Task inputs =>
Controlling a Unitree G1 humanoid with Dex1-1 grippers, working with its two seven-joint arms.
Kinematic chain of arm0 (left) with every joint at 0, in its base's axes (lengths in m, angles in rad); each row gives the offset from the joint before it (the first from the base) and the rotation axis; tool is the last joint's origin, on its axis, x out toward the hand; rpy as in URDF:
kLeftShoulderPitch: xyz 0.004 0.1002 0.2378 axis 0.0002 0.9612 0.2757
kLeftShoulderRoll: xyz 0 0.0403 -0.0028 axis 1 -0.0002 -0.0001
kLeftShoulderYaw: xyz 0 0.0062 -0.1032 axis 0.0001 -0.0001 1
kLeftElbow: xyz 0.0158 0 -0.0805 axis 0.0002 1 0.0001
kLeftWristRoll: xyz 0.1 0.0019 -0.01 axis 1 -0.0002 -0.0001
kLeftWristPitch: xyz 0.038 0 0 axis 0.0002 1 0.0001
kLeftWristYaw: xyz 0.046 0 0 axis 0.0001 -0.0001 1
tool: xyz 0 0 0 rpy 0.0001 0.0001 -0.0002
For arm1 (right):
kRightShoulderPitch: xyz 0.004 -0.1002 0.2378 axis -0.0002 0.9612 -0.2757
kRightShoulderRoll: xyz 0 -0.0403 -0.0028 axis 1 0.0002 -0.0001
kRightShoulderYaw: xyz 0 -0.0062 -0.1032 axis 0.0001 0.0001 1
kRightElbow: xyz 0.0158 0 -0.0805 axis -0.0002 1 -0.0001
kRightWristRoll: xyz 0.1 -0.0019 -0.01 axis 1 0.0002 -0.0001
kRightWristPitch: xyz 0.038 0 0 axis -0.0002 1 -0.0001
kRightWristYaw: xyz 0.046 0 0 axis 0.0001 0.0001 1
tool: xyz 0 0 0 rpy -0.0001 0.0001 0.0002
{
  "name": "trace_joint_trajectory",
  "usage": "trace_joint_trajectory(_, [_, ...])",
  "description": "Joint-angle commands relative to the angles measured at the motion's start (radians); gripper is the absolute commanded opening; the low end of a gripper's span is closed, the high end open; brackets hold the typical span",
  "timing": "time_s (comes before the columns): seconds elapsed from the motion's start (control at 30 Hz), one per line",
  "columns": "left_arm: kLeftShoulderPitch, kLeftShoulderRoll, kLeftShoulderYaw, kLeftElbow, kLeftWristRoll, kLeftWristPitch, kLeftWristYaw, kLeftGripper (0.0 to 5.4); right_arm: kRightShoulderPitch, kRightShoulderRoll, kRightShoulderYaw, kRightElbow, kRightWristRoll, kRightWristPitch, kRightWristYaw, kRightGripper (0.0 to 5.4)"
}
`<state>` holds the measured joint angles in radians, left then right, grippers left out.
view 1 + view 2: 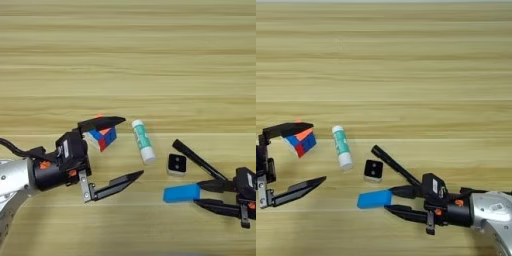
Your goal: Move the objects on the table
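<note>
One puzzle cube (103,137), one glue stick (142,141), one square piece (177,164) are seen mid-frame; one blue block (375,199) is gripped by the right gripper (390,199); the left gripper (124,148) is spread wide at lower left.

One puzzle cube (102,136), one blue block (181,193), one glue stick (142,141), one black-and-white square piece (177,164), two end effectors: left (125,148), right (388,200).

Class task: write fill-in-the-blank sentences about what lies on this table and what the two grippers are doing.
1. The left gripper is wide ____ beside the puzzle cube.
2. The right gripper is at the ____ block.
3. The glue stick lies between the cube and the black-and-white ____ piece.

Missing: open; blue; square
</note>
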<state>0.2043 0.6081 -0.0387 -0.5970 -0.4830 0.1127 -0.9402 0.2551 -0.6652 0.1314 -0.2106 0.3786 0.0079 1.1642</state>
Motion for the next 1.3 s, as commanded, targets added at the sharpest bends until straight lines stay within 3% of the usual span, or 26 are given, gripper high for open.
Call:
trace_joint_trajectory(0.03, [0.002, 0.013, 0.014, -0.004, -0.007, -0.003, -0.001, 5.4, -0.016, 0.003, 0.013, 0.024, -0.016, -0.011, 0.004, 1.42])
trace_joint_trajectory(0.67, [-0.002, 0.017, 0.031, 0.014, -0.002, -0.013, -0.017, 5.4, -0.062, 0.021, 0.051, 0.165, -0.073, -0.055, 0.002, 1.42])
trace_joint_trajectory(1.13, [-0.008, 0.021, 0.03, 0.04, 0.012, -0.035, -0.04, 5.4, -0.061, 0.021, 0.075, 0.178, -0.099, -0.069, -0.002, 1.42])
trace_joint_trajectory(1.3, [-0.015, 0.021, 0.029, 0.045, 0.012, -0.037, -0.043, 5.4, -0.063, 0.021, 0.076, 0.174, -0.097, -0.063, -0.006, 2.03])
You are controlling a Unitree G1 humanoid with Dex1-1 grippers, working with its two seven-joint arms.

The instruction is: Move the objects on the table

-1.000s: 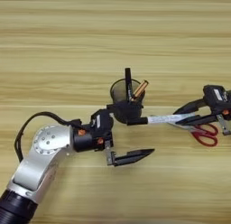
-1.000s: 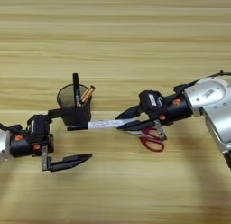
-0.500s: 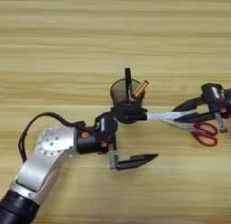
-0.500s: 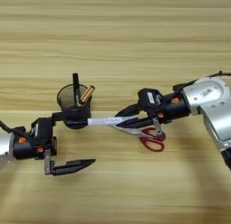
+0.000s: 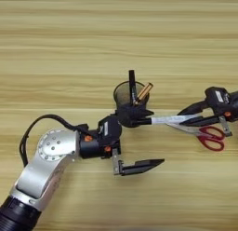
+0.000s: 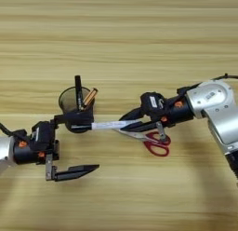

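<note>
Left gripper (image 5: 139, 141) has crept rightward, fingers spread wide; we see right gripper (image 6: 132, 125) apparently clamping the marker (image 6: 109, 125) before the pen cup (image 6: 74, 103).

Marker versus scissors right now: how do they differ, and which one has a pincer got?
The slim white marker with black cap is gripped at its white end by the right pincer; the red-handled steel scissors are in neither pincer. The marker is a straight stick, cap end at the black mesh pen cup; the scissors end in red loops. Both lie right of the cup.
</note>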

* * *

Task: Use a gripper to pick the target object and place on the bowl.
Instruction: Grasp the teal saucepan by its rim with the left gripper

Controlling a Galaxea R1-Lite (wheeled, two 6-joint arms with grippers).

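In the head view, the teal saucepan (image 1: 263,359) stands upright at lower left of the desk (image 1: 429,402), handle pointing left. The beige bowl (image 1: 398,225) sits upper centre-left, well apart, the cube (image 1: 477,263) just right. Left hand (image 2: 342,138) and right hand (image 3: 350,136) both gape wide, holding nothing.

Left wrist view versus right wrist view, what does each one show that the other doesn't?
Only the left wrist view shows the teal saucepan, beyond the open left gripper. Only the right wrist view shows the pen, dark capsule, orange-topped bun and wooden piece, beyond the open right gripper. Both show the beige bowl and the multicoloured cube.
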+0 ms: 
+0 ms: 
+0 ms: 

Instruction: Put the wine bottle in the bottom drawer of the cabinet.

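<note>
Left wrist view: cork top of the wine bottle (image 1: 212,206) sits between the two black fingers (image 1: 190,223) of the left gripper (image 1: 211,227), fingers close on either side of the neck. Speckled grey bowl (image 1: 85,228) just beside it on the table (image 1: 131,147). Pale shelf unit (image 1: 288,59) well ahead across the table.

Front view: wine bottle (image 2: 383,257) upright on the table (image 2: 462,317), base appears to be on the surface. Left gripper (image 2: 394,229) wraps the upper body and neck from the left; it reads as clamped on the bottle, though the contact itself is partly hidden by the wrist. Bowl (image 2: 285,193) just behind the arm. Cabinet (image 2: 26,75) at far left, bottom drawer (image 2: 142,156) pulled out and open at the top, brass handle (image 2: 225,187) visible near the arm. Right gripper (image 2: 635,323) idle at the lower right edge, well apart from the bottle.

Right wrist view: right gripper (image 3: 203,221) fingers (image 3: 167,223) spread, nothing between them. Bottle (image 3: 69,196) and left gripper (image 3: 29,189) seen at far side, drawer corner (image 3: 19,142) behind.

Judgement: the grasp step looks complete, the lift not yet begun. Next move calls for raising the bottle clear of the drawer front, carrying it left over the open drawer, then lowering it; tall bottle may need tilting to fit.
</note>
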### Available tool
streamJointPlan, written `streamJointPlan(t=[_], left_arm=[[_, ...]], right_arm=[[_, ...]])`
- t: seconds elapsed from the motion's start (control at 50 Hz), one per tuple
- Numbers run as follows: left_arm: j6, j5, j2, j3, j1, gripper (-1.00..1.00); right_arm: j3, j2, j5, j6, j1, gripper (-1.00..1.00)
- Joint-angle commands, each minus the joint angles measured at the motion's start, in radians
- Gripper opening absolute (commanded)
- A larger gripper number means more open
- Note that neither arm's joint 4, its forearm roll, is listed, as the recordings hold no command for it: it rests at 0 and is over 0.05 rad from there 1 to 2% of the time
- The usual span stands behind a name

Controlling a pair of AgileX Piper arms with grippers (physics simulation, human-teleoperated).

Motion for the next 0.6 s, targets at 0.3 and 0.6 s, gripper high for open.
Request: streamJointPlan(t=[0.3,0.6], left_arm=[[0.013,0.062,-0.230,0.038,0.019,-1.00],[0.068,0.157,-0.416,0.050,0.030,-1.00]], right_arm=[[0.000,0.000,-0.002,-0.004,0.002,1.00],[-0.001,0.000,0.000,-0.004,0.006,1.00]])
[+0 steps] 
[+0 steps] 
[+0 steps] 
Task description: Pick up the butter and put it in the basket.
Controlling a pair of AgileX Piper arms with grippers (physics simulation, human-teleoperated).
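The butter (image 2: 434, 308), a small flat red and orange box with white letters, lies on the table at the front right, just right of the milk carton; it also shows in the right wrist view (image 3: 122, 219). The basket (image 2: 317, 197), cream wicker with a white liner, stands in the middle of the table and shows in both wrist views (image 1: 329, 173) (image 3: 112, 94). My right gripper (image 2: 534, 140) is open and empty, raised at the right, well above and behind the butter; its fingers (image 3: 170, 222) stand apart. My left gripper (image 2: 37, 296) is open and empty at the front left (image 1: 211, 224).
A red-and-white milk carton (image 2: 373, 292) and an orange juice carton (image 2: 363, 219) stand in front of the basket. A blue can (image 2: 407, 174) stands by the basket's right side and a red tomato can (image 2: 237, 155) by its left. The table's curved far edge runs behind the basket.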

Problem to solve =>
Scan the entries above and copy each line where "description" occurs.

Output of the task =>
  "description": "Joint-angle commands relative to the angles measured at the motion's start (radians); gripper is the absolute commanded opening; the low end of a gripper's span is closed, the high end open; brackets hold the typical span",
Task description: Pick up the butter and put it in the basket.

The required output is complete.